Questa è la chiave di lettura della XIII edizione dell’Atlante dell’infanzia a rischio in Italia, dal titolo “Come stai?”, diffuso oggi in vista della Giornata mondiale dell’Infanzia e dell’Adolescenza da Save the Children – l’Organizzazione internazionale che da oltre 100 anni lotta per salvare le bambine e i bambini a rischio e garantire loro un futuro -, che fotografa anche quest’anno le condizioni di vita di bambini, bambine e adolescenti nel nostro Paese. Presentato e commentato questa mattina a Roma, presso l’Associazione della Stampa Estera, con la partecipazione di Cristiana Pulcinelli , curatrice della pubblicazione, Silvio Brusaferro, Presidente dell’Istituto Superiore di Sanità, Stefano Vicari, Professore presso la Facoltà di Medicina dell’Università Cattolica del Sacro Cuore, Enrica Baricco, Fondatrice e Presidente di CasaOz onlus, Riccardo Bosi, Pediatra, e, per Save the Children Italia, Claudio Tesauro, Presidente, Raffaela Milano, Direttrice Programmi Italia-Europa e Gabriele Spaccini, Movimento Giovani – Change the Future, l’Atlante prova ad esplorare la salute dei bambini dal momento della nascita fino all’età adulta. Dati, mappe e interviste fotografano l’intreccio tra disuguaglianze e salute che la pandemia ha amplificato, e i tanti, troppi volti diversi di un servizio sanitario che spesso è “nazionale” solo sulla carta, per le gravi disuguaglianze territoriali e la distanza che intercorre tra le sue punte di eccellenza e i suoi baratri.

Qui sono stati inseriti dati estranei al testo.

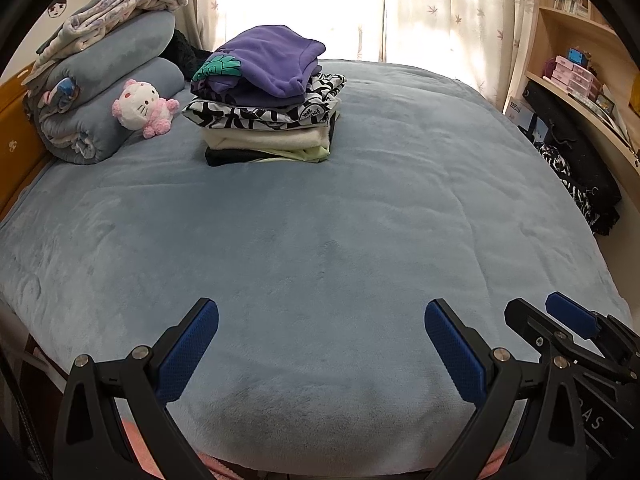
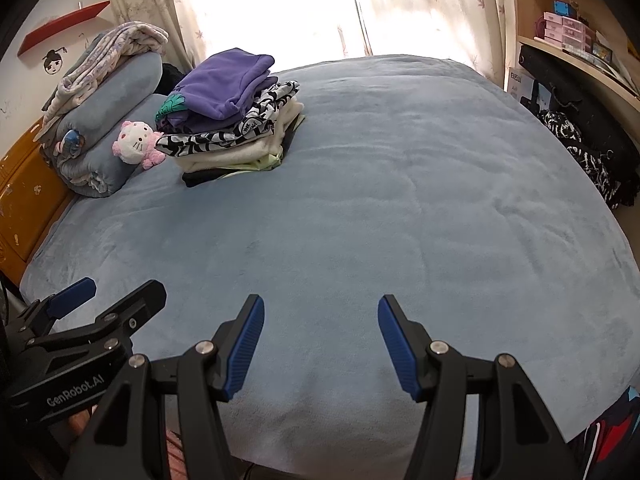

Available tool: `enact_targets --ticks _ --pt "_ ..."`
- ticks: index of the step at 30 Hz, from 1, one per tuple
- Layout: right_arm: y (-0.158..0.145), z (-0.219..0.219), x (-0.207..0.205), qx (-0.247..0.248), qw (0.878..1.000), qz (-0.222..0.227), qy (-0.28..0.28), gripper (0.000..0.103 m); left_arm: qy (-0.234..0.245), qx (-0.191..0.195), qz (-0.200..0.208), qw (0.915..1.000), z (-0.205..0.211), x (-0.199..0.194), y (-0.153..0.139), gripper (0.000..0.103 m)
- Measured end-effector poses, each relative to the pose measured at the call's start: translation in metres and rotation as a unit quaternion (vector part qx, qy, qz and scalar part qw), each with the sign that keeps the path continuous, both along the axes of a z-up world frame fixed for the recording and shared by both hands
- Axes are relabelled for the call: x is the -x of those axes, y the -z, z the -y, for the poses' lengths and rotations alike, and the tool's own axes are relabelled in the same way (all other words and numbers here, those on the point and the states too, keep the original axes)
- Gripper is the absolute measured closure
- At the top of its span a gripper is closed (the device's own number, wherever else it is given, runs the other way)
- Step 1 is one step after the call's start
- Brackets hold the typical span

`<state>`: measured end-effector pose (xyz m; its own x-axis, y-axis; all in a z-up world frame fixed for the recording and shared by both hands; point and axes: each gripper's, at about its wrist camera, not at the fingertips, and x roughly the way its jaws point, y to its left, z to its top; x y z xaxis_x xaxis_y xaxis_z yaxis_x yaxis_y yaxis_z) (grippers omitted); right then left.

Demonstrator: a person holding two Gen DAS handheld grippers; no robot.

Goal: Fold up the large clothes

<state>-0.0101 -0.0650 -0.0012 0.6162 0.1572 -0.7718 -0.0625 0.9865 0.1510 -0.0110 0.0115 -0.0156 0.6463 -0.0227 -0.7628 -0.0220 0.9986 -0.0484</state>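
Note:
A stack of folded clothes (image 1: 264,120) (image 2: 232,132) sits at the far left of the blue bed cover (image 1: 340,240) (image 2: 380,220), with a purple garment (image 1: 272,60) (image 2: 228,84) on top and a black-and-white patterned one beneath it. My left gripper (image 1: 320,312) hangs over the near edge of the bed, open, with nothing between its fingers. Beside it, my right gripper (image 2: 320,308) is also open and empty; it shows at the lower right of the left wrist view (image 1: 536,312). The left gripper (image 2: 116,292) appears at the lower left of the right wrist view.
Rolled blue blankets (image 1: 108,92) (image 2: 104,128) and a pink-and-white plush cat (image 1: 140,106) (image 2: 136,146) lie by the orange headboard (image 1: 16,136). Dark clothes (image 1: 580,184) (image 2: 592,160) hang off the bed's right side under wooden shelves (image 1: 580,72). Curtains (image 1: 440,8) back the bed.

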Motion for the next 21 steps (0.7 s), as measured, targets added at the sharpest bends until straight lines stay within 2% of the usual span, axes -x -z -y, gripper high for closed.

““Come stai?” è la domanda che molti ragazzi e ragazze avrebbero voluto sentirsi rivolgere durante la pandemia e che ancora oggi non viene loro rivolta dagli adulti. Abbiamo voluto dedicare l’Atlante del 2022 alla salute perché è necessario assicurare a tutti i bambini e gli adolescenti una rete di servizi di prevenzione e cura all’altezza delle necessità, superando le gravi disuguaglianze territoriali che oggi incidono sul sistema. Nel panorama mondiale, il nostro servizio sanitario nazionale si posiziona come una eccellenza per la cura dei bambini, ma questo non deve spingerci ad ignorare i divari e le criticità che la pandemia ha contribuito ad accentuare.  Al tempo stesso, i dati dell’Atlante mostrano la necessità di mettere la salute dei bambini al centro di tutte le scelte politiche, dalla tutela dell’ambiente urbano alle mense scolastiche, fino agli spazi per lo sport e il movimento, con una particolare attenzione al tema della salute mentale degli adolescenti, fortemente colpiti dalla pandemia. Questo impegno è ancor più urgente oggi, in un Paese che attraversa una difficile fase economica e che ha toccato il picco di quasi un milione e 400mila bambini in povertà assoluta. Per molti di loro, la povertà materiale ed educativa si traduce anche in povertà di salute e occorre fare di tutto per spezzare questo circolo vizioso, orientando le risorse disponibili sui territori che maggiormente soffrono queste difficoltà” ha dichiarato Claudio Tesauro, Presidente di Save the Children Italia.

Il Servizio sanitario nazionale è caratterizzato da elevate professionalità, qualità delle cure e una forte inclusività, tutte caratteristiche che pongono ancora oggi l’Italia tra i Paesi più avanzati al mondo in termini di tutela della salute dell’infanzia. La pandemia ha, tuttavia, acuito i divari territoriali e fatto esplodere problemi stratificati negli anni. Al netto dei recenti finanziamenti straordinari per la pandemia, nel decennio pre-Covid-19 l’Italia ha dedicato sempre meno risorse pubbliche all’assistenza sanitaria per la quale nel 2019 ha investito il 6,4% del Pil, molto meno della Germania (9,8%) o della Francia (9,3%), mentre è cresciuta la spesa sanitaria a carico delle famiglie, pari al 2,3% del PIL, quando in Francia e Germania si limitava all’1,9 e all’1,8%[3]. Le famiglie italiane più abbienti con figli minorenni (5° quintile) spendono in media per la salute circa 250 euro mensili, affidandosi quindi di più ai privati, mentre quelle meno abbienti (1° quintile) non raggiungono un quinto di tale spesa (meno di 50 euro) al centro nord, o lo superano di poco nel Mezzogiorno[4], affidandosi quindi molto di più al SSN, quando presente.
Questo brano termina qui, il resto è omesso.